Here is an incomplete list of possible Star Wars couples. I have thrown in my opinion here and there. Post comments on certain couples, or suggest your own. Here goes:

Stormtrooper & R2-D2
--Good: They would remember each other's names. "Hello, R2-D2." "Hello, TK-421. Why aren't you at your post?"
--Bad: Think of the kids.

Darth Vader & Mara Jade
--Good: Their marriage would add a new record to Hollywood's "Shortest Marriage" category.
--Bad: He's old enough to be her father. But, hey... she's supposed to be the Emperor's little friend.

Luke & Leia
--Good: They're so much alike.
--Bad: "This might sound crazy... but when I kiss you, it's like I'm kissing my brother."

Chewbacca & Paploo
(OK, Maybe Paploo was male. I couldn't think of the name of a female Ewok. Sue me.)
--Good: They could have combed each other's fur.
--Bad: erm... The size difference might be an issue.

Yoda & Yaddle
--Good: Same species.
--Bad: Who wants to have kids at 850?

Jar Jar & Carbonite Freezing Chamber
--Good: Hmm. Let's see... so hard to figure this one out...
--Bad: Bad? What could possibly be bad?

Admiral Ackbar & Mon Mothma
--Good: Umm... at least they're on the same side of the war.
--Bad: Ewwwww!

Bail Organa & Padme
--Good: Those would have been some good lookin' kids.
--Bad: Anakin would have killed Bail, leading to an earlier decent to the Dark Side.

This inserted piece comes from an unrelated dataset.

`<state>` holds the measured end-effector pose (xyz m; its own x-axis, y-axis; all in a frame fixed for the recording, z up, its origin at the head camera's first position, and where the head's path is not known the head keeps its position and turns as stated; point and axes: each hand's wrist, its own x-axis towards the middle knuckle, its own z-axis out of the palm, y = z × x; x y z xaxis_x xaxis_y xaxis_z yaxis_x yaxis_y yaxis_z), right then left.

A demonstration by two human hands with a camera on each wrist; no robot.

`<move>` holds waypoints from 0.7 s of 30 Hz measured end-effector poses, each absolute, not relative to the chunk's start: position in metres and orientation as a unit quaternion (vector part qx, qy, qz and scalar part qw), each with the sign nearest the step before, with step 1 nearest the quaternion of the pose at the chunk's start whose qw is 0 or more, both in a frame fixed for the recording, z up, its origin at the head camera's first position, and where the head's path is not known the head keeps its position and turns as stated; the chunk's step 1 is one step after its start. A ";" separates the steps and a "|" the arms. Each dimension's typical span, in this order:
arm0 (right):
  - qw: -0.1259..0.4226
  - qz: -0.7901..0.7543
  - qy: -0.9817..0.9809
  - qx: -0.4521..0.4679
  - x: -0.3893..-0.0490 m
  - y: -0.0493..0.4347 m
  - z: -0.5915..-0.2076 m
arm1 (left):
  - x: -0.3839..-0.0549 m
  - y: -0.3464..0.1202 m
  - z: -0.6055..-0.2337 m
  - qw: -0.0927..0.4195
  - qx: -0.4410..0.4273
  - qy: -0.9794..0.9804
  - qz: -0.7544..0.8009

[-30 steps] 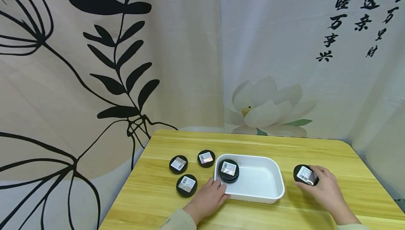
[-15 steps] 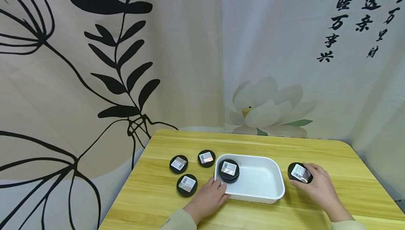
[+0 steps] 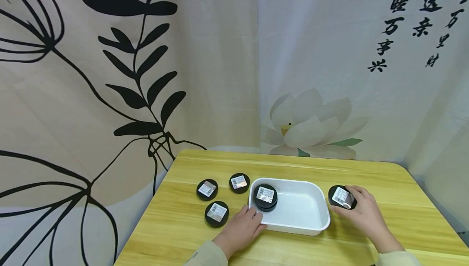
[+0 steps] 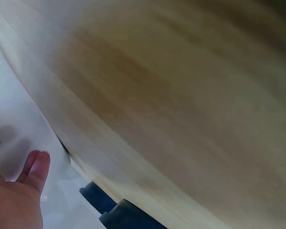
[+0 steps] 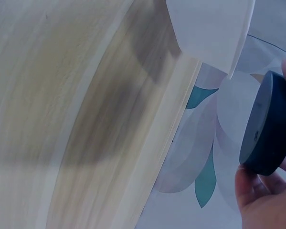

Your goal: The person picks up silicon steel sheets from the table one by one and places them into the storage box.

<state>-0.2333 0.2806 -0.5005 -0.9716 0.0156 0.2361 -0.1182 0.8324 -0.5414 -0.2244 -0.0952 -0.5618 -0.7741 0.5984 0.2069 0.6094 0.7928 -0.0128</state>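
My right hand (image 3: 360, 209) grips a flat round black container (image 3: 342, 197) with a white and silver label on top. In the right wrist view this container (image 5: 268, 125) is raised above the table, its smooth side and underside showing. At the front left corner of a white rectangular tray (image 3: 298, 207), my left hand (image 3: 239, 230) holds the rim, thumb along the front wall. Inside the tray, at its left end, a labelled black container (image 3: 265, 194) sits stacked on another. Left of the tray lie three more: a back one (image 3: 239, 183), a left one (image 3: 207, 189) and a front one (image 3: 216, 214).
Everything stands on a yellow wood-grain table (image 3: 293, 254). A printed curtain (image 3: 220, 75) with plants, a lotus and writing hangs behind it. The tray's right wall (image 3: 326, 209) lies just left of the right hand.
My right hand has moved left with the black container, closer to the tray's right edge. The left hand, tray and other containers have stayed put.
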 end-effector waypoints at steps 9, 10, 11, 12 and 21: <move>0.099 0.295 -0.950 0.030 -0.236 0.275 -0.499 | -0.225 -0.095 -0.561 0.097 -0.319 -0.942 -0.030; 0.096 0.297 -0.950 0.030 -0.236 0.274 -0.499 | -0.225 -0.095 -0.561 0.097 -0.320 -0.942 -0.031; 0.093 0.298 -0.950 0.030 -0.236 0.274 -0.498 | -0.225 -0.095 -0.562 0.097 -0.320 -0.942 -0.031; 0.091 0.299 -0.950 0.030 -0.236 0.273 -0.498 | -0.225 -0.095 -0.562 0.096 -0.320 -0.942 -0.032; 0.072 0.303 -0.950 0.031 -0.240 0.266 -0.497 | -0.225 -0.095 -0.563 0.101 -0.322 -0.941 -0.028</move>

Stormtrooper & Battle Droid
--Good: The stormtrooper would think he had got himself a supermodel.
--Bad: What would happen when he tried to take of the armor?

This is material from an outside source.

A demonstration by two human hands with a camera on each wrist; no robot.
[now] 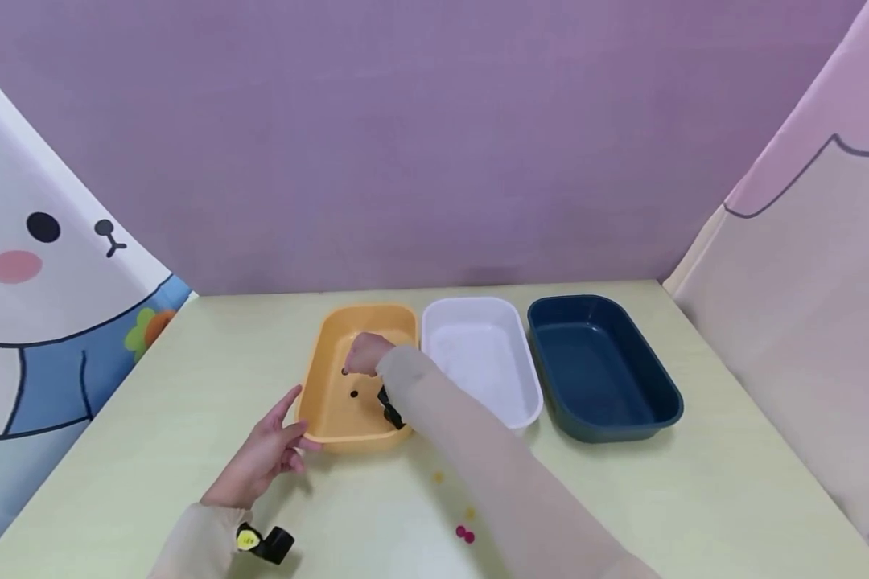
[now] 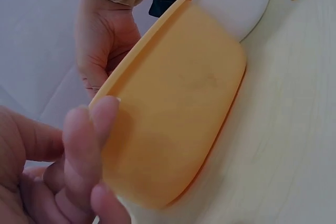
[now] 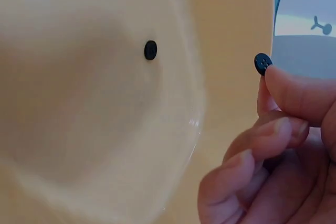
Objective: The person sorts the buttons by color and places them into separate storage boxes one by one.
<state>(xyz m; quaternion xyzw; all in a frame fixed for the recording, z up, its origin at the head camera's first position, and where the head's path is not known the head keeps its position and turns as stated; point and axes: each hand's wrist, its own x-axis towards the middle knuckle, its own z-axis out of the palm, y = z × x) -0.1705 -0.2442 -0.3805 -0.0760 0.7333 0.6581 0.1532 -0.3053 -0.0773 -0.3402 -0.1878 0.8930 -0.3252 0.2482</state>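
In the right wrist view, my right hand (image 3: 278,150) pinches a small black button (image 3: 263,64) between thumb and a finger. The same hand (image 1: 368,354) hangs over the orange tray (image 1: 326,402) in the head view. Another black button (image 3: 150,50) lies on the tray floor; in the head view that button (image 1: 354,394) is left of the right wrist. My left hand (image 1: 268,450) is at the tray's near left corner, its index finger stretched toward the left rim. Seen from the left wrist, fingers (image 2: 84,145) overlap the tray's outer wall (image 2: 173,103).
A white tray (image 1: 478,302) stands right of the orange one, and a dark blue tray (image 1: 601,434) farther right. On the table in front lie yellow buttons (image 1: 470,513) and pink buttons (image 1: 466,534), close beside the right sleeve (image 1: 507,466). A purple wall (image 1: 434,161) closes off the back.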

Stormtrooper & Stormtrooper
--Good: umm... I'll get back to you on that one.
--Bad: They'd always be wearing the same outfit.

Jar Jar & Padme
--Good: Umm... They're both from Naboo?
--Bad: Ewwwww! Double Ewwwww!

Well, that's it for now. Please feel free to think up your own good/bad points, and any other (un)happy couples.